WORK TASK -
Because the lines must stay identical, write out the data without changing anything.

PROVIDED MATERIAL -
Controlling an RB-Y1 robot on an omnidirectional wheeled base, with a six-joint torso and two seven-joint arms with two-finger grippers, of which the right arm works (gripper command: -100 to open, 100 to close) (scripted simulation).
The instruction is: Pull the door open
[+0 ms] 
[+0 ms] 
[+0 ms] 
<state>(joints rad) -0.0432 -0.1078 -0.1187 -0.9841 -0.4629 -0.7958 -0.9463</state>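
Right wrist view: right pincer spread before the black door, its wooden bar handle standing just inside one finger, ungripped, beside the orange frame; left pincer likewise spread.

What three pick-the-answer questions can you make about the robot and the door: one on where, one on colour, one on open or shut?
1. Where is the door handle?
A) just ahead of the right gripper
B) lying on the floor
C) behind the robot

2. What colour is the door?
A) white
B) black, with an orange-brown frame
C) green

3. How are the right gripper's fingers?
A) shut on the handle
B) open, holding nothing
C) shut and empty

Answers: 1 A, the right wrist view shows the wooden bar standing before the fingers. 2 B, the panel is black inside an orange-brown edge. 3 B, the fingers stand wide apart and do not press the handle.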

THE ANSWER -
Controlling an RB-Y1 robot on an omnidirectional wheeled base, with a six-joint torso and two seven-joint arms with two-finger grippers, of which the right arm works (gripper command: -100 to open, 100 to close) (scripted simulation).
The instruction is: Pull the door open
[+0 ms] 
[+0 ms] 
[+0 ms] 
<state>(joints rad) -0.0432 -0.1078 -0.1187 -0.9841 -0.4629 -0.7958 -0.9463</state>
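Right wrist view: right pincer spread before the black door, its wooden bar handle standing just inside one finger, ungripped, beside the orange frame; left pincer likewise spread.

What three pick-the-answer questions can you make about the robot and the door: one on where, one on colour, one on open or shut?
1. Where is the door handle?
A) just ahead of the right gripper
B) lying on the floor
C) behind the robot

2. What colour is the door?
A) white
B) black, with an orange-brown frame
C) green

3. How are the right gripper's fingers?
A) shut on the handle
B) open, holding nothing
C) shut and empty

Answers: 1 A, the right wrist view shows the wooden bar standing before the fingers. 2 B, the panel is black inside an orange-brown edge. 3 B, the fingers stand wide apart and do not press the handle.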

The response is finished.